_Task to complete:_ Below is a listing. Set down exactly the lines from the one containing "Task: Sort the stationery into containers" through the one containing "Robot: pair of", both ends included, and leave out the rest.
START Entries shown
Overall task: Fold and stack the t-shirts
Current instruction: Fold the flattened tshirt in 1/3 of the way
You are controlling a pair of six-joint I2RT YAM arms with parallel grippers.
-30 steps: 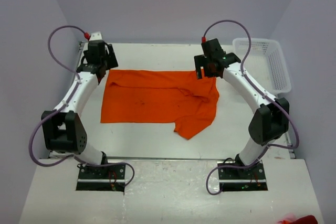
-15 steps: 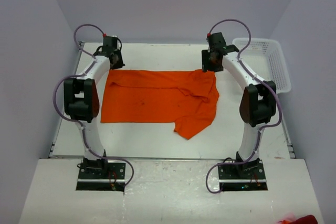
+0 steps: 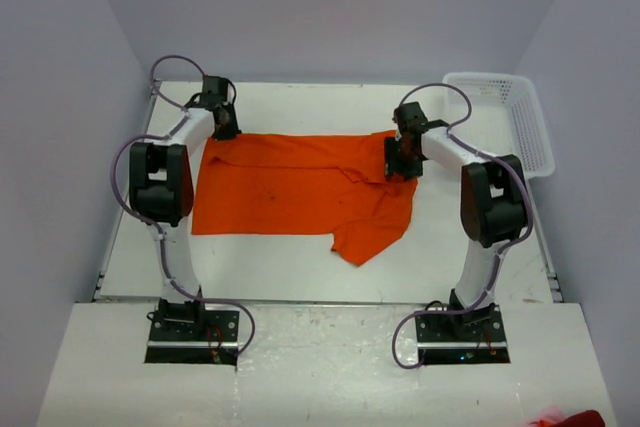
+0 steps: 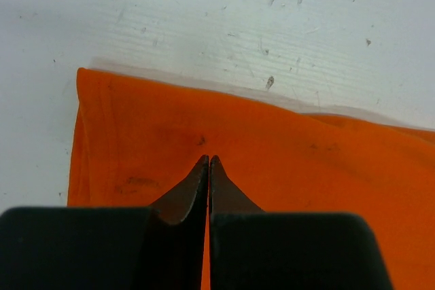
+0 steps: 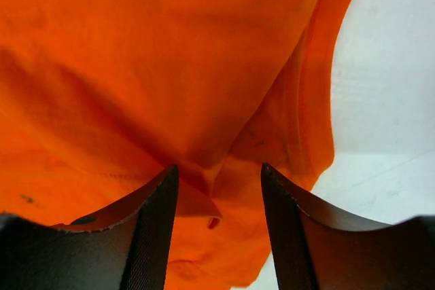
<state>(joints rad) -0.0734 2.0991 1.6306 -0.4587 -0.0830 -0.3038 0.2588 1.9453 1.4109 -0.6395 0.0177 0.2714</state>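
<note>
Over the t-shirt (image 3: 300,182), left end effector (image 4: 209,161) pressed together, right end effector (image 5: 219,168) spread

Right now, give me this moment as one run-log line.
shirt: lying spread out | left gripper: shut, over far-left corner | right gripper: open, astride bunched cloth at far-right corner

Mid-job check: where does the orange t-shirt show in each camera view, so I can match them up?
Top external: the t-shirt lies spread mid-table between both arms.
Left wrist: the t-shirt fills the lower frame, one corner at left, under the shut left pincer.
Right wrist: the t-shirt fills most of the frame, a fold between the fingers of the open right pincer.
Shared landmark: the white table bordering the cloth.
</note>
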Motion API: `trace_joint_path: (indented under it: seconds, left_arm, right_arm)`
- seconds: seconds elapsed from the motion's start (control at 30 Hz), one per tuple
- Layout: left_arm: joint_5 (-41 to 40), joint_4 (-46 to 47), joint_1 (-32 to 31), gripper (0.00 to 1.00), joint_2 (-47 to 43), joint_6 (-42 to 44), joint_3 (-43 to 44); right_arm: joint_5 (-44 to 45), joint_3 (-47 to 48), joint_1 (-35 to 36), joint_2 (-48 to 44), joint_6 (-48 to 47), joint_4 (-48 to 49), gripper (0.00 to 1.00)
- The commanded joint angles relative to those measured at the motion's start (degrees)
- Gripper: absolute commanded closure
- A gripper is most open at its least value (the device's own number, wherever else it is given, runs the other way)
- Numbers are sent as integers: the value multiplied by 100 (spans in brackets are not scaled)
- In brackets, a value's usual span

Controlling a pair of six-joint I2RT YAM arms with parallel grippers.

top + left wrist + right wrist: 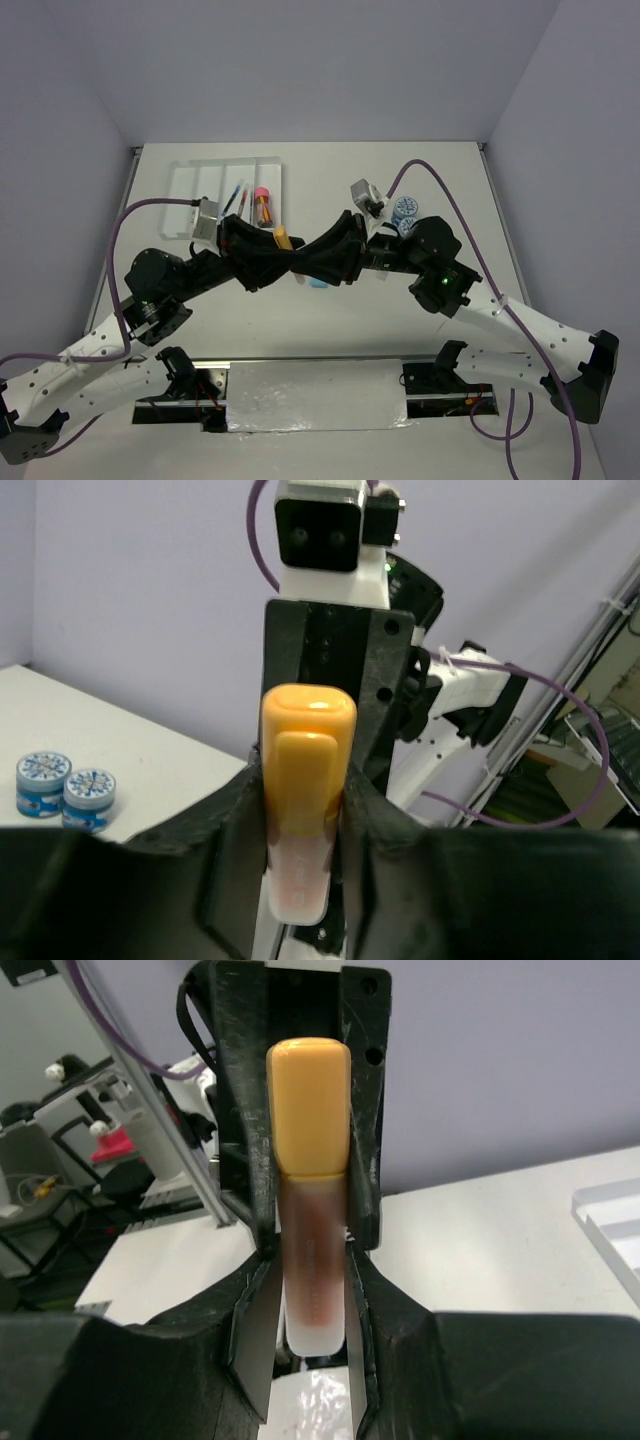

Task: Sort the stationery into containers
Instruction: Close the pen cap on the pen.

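White tray (190, 180): far left of the table; we see thin pens (237, 197) and a pink-capped piece (263, 205) already lying in its right-hand compartments.
Left gripper (300, 815): reaches in to mid-table, and its fingers (248, 810) lie against both sides of the orange-capped tube (308, 730); we judge it clenched on the tube's pale lower body.
Orange-capped tube: held off the table between the two arms, cap showing just above the crossed grippers in the top view (283, 238).
Right gripper (312, 1290): meets the left one head-on, clamped on the same tube from the opposite side.
Light-blue eraser (318, 282): on the table just below the meeting point, not yet sorted.
Blue-lidded tubs (404, 208): side by side, right of centre, untouched.
Step in hand: we read this as a handover of the tube, right arm to left.
Next move: the right jaws should let go only once the left grip is firm; then the left arm carries the tube to a tray compartment.
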Motion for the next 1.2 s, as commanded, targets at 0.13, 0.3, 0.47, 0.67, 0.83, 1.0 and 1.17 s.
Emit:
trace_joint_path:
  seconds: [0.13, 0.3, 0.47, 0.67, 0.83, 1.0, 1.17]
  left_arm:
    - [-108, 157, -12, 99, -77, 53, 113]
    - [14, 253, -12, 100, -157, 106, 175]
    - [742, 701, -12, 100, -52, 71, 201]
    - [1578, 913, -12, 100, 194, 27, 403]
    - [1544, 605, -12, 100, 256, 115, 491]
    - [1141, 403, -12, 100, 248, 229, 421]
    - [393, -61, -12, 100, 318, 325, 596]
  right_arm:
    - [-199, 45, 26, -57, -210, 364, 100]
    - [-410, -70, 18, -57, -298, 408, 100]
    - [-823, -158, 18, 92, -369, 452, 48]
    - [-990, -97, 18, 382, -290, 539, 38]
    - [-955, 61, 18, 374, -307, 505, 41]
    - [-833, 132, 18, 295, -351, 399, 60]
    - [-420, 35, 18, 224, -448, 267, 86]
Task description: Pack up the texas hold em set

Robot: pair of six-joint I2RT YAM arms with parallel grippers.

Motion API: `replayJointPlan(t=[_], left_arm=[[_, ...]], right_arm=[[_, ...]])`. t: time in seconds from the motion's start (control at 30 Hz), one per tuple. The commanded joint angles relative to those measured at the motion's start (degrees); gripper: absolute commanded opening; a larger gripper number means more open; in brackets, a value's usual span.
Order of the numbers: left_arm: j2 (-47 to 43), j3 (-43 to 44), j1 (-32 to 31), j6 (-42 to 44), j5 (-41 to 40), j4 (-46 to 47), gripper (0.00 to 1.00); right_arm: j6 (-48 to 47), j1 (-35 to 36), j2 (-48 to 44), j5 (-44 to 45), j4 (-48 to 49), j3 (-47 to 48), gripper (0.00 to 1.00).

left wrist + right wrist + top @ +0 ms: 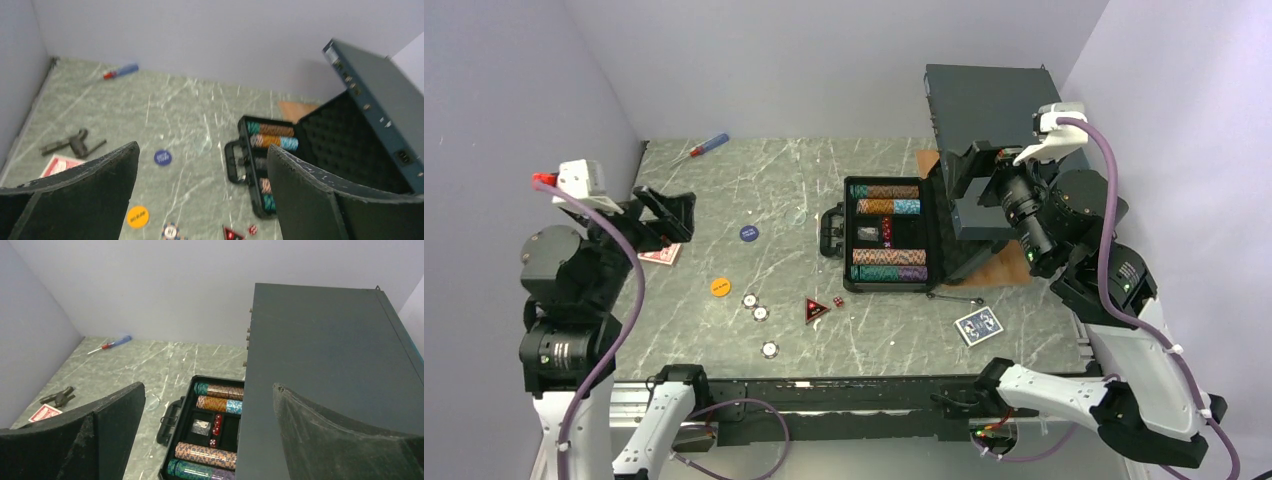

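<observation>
The texas hold em set's dark case (889, 232) lies open mid-table, handle toward the left, its foam-lined lid (345, 140) raised at the right. Rows of striped chips (215, 404) and red dice (216, 424) sit inside. Loose on the table are a blue button (749, 233), an orange button (720, 286), three chips (761, 313), a red die (837, 301), a blue deck (977, 325) and a red deck (660, 255). My left gripper (669, 218) hovers open above the red deck. My right gripper (969, 190) hangs open over the lid.
A large flat dark rack box (989, 100) stands tilted behind the case at back right. A red-and-blue screwdriver (709, 146) lies at the back left. A small dark tool (75, 144) rests near the left wall. A red triangular piece (814, 309) lies beside the die.
</observation>
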Motion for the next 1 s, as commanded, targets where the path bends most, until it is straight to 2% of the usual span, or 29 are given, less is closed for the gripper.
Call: replayJointPlan(t=[0.0,0.27,0.43,0.53,0.6,0.63,0.8,0.87,0.97], left_arm=[[1.42,-4.05,0.36,2.44,1.48,-6.11,0.99],[0.61,-13.90,0.36,-0.47,-3.75,-11.51,0.99],[-1.36,-23.66,0.36,-4.62,3.48,-7.30,0.98],[0.94,-29.46,0.36,-8.64,13.31,-4.38,0.93],[2.71,-34.71,-2.50,-11.60,19.57,0.08,0.89],[3.47,-37.20,-4.52,-13.19,20.01,3.02,0.90],[8.10,-39.52,-24.37,-17.46,5.12,5.81,0.96],[9.90,-39.85,-28.83,-18.55,3.02,7.39,0.98],[8.63,-39.68,-32.09,-20.77,-3.16,6.78,0.97]], right_arm=[[0.67,-0.19,-1.29,0.09,0.43,-1.18,1.00],[-0.94,-0.12,-3.08,-3.95,1.58,-6.83,1.00],[-0.55,-0.18,-2.29,-10.69,-0.33,-7.12,1.00],[0.20,-0.19,-2.82,-14.33,0.40,-8.82,1.00],[-0.37,-0.12,-3.14,-17.24,1.77,-10.39,1.00],[-0.67,-0.22,-3.15,-18.72,2.20,-10.96,1.00],[-0.71,-0.12,-1.20,-24.85,2.89,-11.27,1.00],[0.52,-0.10,1.28,-28.04,3.11,-10.53,1.00],[3.55,2.49,9.39,-30.83,-0.38,-5.95,1.00]])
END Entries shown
_Response area:_
Task: Sort the stationery into containers
Instruction: Close the pen cap on the pen.

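White tray (190, 180): far left of the table; we see thin pens (237, 197) and a pink-capped piece (263, 205) already lying in its right-hand compartments.
Left gripper (300, 815): reaches in to mid-table, and its fingers (248, 810) lie against both sides of the orange-capped tube (308, 730); we judge it clenched on the tube's pale lower body.
Orange-capped tube: held off the table between the two arms, cap showing just above the crossed grippers in the top view (283, 238).
Right gripper (312, 1290): meets the left one head-on, clamped on the same tube from the opposite side.
Light-blue eraser (318, 282): on the table just below the meeting point, not yet sorted.
Blue-lidded tubs (404, 208): side by side, right of centre, untouched.
Step in hand: we read this as a handover of the tube, right arm to left.
Next move: the right jaws should let go only once the left grip is firm; then the left arm carries the tube to a tray compartment.
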Motion for the next 1.2 s, as commanded, targets at 0.13, 0.3, 0.47, 0.67, 0.83, 1.0 and 1.17 s.
Emit:
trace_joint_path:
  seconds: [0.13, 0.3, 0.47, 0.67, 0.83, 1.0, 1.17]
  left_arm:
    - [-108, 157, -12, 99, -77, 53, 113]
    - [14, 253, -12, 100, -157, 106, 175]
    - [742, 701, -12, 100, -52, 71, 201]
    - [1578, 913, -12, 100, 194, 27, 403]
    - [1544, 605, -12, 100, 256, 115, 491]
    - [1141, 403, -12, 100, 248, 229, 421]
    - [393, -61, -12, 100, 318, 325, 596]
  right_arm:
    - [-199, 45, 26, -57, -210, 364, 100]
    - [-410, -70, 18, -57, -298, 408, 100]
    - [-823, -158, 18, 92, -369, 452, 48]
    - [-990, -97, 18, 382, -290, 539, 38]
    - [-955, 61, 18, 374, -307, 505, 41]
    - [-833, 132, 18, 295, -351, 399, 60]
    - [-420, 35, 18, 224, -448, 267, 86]
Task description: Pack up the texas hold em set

Robot: pair of six-joint I2RT YAM arms with parallel grippers.

There is no more to this exercise.